I.                   Plate umpire mechanics

Goal one—build the consistent K-zone.

                                                            i.      Coaches don’t care if you are a little wide—use black ¼” strip around home plate—“the rail” or “the black”—as part of the zone. Main concern? That you “Call them both ways.”

                                                              ii.      Err to the strike. Throw the hammer on borderline pitch.

Build the zone from the ground up.

                                                              i.      The pitch just below the knees, any part of the ball over the plate, edge of the rail, call the strike.

                                                              ii.      Caution: don’t go too wide on the outside pitch. You don’t want hitters lunging or crowding the plate. If they do, you’re too wide.
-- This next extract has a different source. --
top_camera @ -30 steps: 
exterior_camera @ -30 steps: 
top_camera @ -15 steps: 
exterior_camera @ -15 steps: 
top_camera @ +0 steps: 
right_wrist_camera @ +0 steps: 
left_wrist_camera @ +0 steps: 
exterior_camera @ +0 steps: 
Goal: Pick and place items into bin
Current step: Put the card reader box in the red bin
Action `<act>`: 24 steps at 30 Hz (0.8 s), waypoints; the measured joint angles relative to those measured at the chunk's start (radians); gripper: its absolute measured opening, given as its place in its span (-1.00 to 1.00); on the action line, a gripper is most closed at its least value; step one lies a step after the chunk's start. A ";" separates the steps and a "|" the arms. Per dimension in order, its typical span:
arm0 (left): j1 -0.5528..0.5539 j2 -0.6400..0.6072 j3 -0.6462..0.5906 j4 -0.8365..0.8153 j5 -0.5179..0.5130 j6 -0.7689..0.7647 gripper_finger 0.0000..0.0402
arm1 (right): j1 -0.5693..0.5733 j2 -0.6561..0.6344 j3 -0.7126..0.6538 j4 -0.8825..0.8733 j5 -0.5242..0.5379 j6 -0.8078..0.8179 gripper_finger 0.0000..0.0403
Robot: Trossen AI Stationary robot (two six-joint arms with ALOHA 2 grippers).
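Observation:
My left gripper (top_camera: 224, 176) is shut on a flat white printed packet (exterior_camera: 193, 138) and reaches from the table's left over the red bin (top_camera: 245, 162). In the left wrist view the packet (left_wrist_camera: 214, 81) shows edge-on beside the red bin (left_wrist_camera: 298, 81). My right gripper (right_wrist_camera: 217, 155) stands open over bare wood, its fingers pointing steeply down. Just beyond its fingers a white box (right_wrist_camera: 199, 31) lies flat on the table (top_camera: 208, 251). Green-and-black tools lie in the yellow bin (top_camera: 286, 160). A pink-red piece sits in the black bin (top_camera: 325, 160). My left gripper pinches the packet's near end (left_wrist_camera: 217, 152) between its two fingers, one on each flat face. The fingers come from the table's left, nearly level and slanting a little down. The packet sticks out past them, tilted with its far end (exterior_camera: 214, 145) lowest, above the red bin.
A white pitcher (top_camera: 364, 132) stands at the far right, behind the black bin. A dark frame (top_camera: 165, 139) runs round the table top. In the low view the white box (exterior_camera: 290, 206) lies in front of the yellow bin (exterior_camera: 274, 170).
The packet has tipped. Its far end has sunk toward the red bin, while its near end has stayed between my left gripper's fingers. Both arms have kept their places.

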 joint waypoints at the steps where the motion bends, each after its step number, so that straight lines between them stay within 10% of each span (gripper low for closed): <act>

                                                              iii.      Edge a little higher—and yes, you’re still within the K-zone’s definition—if you need to widen the zone. Rule of thumb?  The younger the player, the wider the zone.

Use the "slot" position.

                                                              i.      Chin just above catcher’s head.

                                                              ii.      Feet are shoulder-width apart.

                                                              iii.      Proper head position is controlled by width of stance, amount of crouch, forward tilt.

                                                              iv.      Keep wrists inside you—relaxed.